You have distanced yourself from the past and maybe you don’t know about the future anymore. But for me, you’re here in the present.
I still feel your mother’s love, with the certainty that it is more intense than before. You still give me shivers of happiness in exchange for nothing.
Your memories disappear, and I try to rescue them to bring them to the deepest parts of my heart. I refuse to let time be responsible for forgetting.
Waking up with you every morning is a gift. Seeing your smile as you raise the blind of your bedroom window, with your sights set on the sky, is like giving thanks for watching the sun rise. You speak of the pigeons that hover on the nearby roofs, close to you, as if that was the greatest event of the day.
For you, there is no routine, there is no hurt; you don’t even complain when you suffer. Even as you feel weak, your inner strength pulls you up to live.
I want to imagine what you dream when you’re sleeping, especially when I come to watch you in the early mornings. I see your silhouette crouched up in bed; and, at that moment, I want to convert myself into a fairy and sweep you away to a magical world where all of your loved ones, whom you don’t remember, are.

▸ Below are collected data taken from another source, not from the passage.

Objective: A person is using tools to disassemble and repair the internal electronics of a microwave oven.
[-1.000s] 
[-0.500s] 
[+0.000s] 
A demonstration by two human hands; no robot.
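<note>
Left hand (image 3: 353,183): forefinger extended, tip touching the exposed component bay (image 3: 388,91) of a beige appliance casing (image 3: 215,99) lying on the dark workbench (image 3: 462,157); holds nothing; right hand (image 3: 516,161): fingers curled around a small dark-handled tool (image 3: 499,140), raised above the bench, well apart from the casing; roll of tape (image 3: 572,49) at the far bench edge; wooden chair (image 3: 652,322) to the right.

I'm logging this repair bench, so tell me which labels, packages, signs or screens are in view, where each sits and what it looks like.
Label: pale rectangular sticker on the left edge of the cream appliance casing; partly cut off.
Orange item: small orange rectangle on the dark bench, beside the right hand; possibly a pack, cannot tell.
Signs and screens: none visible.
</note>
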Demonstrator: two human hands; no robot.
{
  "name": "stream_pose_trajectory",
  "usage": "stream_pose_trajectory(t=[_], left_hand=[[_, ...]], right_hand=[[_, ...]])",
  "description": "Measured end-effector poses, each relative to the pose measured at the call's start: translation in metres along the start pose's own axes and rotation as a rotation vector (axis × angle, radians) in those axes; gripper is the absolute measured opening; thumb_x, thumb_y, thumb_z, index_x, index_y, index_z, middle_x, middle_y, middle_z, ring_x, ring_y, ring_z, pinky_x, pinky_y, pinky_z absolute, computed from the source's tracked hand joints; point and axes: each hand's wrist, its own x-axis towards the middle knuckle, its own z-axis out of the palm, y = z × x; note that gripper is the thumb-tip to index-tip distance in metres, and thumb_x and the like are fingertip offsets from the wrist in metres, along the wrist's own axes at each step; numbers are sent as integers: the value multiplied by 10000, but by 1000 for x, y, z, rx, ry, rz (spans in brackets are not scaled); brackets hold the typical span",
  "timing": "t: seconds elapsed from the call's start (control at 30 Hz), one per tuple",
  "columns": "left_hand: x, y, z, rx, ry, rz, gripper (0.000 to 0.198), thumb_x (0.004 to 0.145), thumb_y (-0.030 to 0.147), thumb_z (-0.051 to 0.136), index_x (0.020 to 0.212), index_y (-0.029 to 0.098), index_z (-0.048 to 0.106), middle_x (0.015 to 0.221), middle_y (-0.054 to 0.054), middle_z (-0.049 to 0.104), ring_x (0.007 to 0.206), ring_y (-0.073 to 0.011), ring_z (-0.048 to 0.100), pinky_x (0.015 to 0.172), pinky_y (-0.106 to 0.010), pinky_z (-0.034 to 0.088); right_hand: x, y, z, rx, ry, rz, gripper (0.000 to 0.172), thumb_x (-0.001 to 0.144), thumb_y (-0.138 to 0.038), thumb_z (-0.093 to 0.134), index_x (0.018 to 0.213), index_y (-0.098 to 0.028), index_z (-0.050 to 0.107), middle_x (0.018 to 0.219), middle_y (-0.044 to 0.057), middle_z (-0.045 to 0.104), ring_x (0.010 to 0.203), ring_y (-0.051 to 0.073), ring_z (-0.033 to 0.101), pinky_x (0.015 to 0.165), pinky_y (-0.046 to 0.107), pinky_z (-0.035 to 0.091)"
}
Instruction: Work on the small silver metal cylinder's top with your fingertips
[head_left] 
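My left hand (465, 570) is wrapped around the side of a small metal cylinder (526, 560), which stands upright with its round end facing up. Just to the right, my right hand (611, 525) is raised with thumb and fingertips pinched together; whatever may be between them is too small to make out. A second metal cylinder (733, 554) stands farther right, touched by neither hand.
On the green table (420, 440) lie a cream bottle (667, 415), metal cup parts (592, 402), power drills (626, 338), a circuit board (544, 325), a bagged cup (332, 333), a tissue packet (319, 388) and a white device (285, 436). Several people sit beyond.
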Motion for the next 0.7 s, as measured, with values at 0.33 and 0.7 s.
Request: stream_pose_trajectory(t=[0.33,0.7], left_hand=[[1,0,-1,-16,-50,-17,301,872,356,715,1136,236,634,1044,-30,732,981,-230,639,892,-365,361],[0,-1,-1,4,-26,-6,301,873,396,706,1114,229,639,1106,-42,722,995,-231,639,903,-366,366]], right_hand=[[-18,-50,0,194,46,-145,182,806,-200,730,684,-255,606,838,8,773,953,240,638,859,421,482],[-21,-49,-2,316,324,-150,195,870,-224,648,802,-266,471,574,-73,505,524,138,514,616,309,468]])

As tough as this illness is, I learn from you every day.
I’m fortunate to be feeling your moments; your laughter and even your tears are beautiful when you weep for the joy you find.
Thank you, Mother, for giving me so much love when you give me your hand, when you look at me, when you talk to me, when you weep…
Give me time to fill the well of my soul with all of your moments; I want to enrich myself with you. I will never forget you.
You have stamped every corner of my heart with the word “MOTHER”.